Exercise objective →
The answer must consist of each line below that holds the word "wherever", copied as it stands.
....................
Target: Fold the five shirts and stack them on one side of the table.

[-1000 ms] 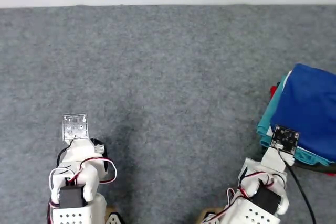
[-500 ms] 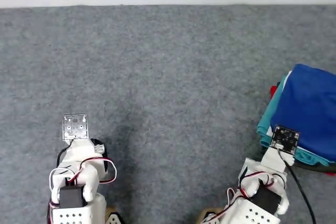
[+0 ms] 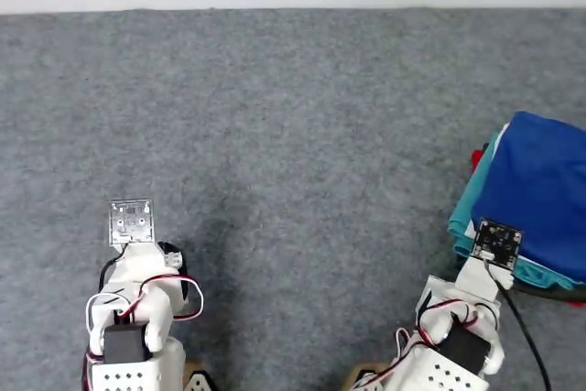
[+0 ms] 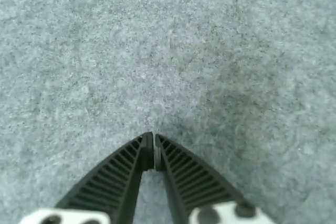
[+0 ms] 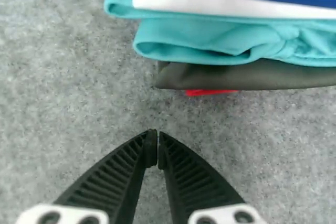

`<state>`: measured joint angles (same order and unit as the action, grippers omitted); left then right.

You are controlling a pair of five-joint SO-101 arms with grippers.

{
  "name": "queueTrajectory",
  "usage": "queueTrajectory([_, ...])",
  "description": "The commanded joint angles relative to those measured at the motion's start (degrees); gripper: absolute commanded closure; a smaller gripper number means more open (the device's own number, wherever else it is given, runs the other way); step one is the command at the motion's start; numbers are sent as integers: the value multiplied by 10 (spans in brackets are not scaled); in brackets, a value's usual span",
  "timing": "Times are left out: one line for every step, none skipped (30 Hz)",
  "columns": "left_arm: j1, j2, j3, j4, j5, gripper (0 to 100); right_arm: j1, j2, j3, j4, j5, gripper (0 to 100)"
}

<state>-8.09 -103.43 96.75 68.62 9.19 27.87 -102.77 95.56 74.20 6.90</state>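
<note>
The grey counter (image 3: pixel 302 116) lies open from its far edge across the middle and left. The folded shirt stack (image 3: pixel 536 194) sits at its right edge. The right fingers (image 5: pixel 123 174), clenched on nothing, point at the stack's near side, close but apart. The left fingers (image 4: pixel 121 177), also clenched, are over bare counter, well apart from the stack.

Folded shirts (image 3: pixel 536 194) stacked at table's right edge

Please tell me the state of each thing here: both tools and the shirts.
left tool: shut, holding nothing.
right tool: shut, holding nothing, close to the stack but not touching it.
shirt stack: folded, piled at the right side of the table; blue shirt on top, red shirt lowest.
</note>
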Motion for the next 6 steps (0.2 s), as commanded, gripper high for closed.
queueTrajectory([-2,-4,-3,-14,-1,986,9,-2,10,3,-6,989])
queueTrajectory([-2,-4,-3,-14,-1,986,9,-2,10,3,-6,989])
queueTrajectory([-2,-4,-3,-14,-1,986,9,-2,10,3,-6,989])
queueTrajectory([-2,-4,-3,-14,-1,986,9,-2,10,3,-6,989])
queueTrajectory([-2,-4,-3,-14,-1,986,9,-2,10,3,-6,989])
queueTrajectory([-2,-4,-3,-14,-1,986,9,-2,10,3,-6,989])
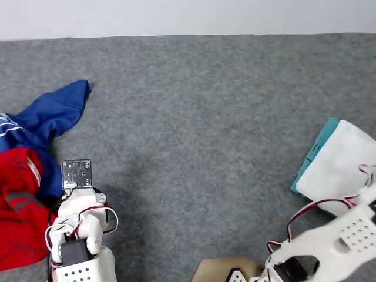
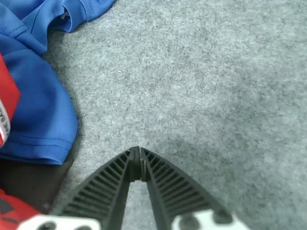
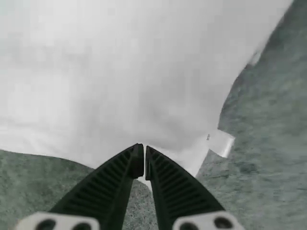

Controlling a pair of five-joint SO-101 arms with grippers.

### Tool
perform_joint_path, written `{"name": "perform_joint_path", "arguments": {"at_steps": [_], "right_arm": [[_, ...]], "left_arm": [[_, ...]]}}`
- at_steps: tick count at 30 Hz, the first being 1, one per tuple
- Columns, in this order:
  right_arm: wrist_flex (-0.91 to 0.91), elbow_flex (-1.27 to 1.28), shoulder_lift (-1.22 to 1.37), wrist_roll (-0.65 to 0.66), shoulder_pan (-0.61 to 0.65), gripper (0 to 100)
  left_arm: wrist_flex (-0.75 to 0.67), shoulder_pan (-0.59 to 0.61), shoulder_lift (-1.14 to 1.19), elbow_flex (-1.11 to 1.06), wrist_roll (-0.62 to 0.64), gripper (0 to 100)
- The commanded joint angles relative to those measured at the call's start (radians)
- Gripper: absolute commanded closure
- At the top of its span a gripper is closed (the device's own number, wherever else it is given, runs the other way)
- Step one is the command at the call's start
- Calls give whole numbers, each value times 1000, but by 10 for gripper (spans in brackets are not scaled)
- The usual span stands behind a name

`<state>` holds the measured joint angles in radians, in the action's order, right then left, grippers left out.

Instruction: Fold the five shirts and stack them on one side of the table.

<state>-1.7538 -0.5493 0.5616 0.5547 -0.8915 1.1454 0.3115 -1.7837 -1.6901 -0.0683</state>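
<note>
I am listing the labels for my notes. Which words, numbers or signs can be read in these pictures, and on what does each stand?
Nothing can be read for certain.
Blue shirt: white print, cut off at the edge, unreadable.
Red shirt: white tag with dark print, too blurred; grey print, too small.
White shirt: small tag with a tiny mark, unreadable.

The shirt pile (image 1: 26, 176) lies at the left edge of the table (image 1: 205, 117), the shirt stack (image 1: 343, 167) at its right.
</note>
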Motion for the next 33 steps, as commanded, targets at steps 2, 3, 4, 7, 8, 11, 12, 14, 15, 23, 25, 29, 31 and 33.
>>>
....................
Result →
  "description": "The commanded joint angles relative to those measured at the motion's start (degrees); gripper: absolute commanded closure; a smaller gripper number means more open (the device's own number, wherever else it is given, runs the other way); step one is the command at the motion's start; numbers are sent as integers: the value multiplied by 10 (spans in brackets are not scaled); in brackets, a value's usual span",
- At the top of its span a gripper is closed (the device's own number, wherever else it is given, runs the other way)

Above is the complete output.